25/05/27 13:39:36 WARN NativeCodeLoader: Unable to load native-hadoop library for your platform... using builtin-java classes where applicable
25/05/27 13:39:36 WARN SparkConf: Note that spark.local.dir will be overridden by the value set by the cluster manager (via SPARK_LOCAL_DIRS in mesos/standalone/kubernetes and LOCAL_DIRS in YARN).
25/05/27 13:39:37 WARN Utils: Service 'SparkUI' could not bind on port 4040. Attempting port 4041.
25/05/27 13:39:37 WARN Utils: Service 'SparkUI' could not bind on port 4041. Attempting port 4042.


In [None]:
# Define folder with Data
PATH = ''

## Validation against D1

In [None]:
# ---------------------- IMPORT HOME/WORK GROUND TRUTH - WEEK LEVEL ----------------------
fname = 'D1_truelabels_uwy'
truelabels_wy = spark.read.format("parquet").load(PATH+fname, pathGlobFilter="*.parquet")
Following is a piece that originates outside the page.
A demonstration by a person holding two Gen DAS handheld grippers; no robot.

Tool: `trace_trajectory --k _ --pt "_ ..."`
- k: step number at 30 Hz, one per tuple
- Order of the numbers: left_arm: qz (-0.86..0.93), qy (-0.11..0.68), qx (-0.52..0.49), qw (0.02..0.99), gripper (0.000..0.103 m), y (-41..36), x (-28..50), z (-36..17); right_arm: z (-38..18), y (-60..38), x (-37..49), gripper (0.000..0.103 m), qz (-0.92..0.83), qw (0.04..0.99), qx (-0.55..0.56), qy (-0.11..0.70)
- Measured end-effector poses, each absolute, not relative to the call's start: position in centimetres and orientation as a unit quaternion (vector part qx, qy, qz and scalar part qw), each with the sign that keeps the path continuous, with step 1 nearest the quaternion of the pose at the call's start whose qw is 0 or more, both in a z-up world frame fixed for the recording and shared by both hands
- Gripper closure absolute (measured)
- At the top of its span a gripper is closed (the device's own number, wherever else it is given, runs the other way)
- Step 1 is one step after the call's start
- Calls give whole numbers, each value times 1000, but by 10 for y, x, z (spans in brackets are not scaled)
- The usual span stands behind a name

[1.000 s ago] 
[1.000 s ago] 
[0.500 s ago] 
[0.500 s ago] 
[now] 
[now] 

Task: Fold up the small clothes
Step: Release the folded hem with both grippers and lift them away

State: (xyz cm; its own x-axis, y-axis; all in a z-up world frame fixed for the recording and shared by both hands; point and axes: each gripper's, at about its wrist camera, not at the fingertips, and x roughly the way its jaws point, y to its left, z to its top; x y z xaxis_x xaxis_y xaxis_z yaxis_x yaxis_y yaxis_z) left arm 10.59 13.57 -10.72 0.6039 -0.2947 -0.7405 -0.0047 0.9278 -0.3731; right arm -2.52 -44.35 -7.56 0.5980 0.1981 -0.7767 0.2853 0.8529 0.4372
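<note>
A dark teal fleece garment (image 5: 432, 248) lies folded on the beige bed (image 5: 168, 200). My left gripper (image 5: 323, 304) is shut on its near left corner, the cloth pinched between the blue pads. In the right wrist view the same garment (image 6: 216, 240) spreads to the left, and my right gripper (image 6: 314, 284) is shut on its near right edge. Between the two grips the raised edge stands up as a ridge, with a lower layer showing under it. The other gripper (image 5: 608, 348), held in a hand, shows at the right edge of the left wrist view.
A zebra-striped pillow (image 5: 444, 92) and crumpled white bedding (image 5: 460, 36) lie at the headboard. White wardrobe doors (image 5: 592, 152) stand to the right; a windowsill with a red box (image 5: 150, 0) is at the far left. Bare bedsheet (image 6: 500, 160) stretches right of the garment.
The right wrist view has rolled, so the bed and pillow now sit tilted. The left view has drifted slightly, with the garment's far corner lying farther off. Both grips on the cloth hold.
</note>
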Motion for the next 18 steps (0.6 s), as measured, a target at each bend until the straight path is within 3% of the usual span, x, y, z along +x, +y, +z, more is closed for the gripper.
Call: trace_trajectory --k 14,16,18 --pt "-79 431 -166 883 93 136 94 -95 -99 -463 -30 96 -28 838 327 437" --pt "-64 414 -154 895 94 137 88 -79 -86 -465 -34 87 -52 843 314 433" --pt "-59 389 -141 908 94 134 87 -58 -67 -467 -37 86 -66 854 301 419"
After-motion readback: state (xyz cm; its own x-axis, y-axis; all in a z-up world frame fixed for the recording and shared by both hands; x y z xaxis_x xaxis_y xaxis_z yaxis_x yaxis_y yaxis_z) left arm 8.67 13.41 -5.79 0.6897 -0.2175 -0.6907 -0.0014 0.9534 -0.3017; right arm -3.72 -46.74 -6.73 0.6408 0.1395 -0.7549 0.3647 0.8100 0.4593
# - Show sample of week-level true labels
truelabels_wy.orderBy(["useruuid", "s_yy", "s_woy", "loc"]).show(4)
print(truelabels_wy.select('useruuid').dropDuplicates().count())

+--------+----+-----+---+------------------+
|useruuid|s_yy|s_woy|loc|true_location_type|
+--------+----+-----+---+------------------+
|       1|1970|   13| 17|                 W|
|       2|1970|    5|  0|                 W|
|       3|1970|   22|  2|                 W|
|       4|1971|    6|  1|                 H|
+--------+----+-----+---+------------------+
only showing top 4 rows

4847


In [6]:
# ---------------------- IMPORT STOPS ----------------------
fname = 'D1_stops'
stops_anonym_sample = spark.read.format("parquet").load(PATH+fname, pathGlobFilter="*.parquet")
stops_anonym_sample.orderBy(['useruuid', 'start']).show()
print(stops_anonym_sample.select('useruuid').dropDuplicates().count())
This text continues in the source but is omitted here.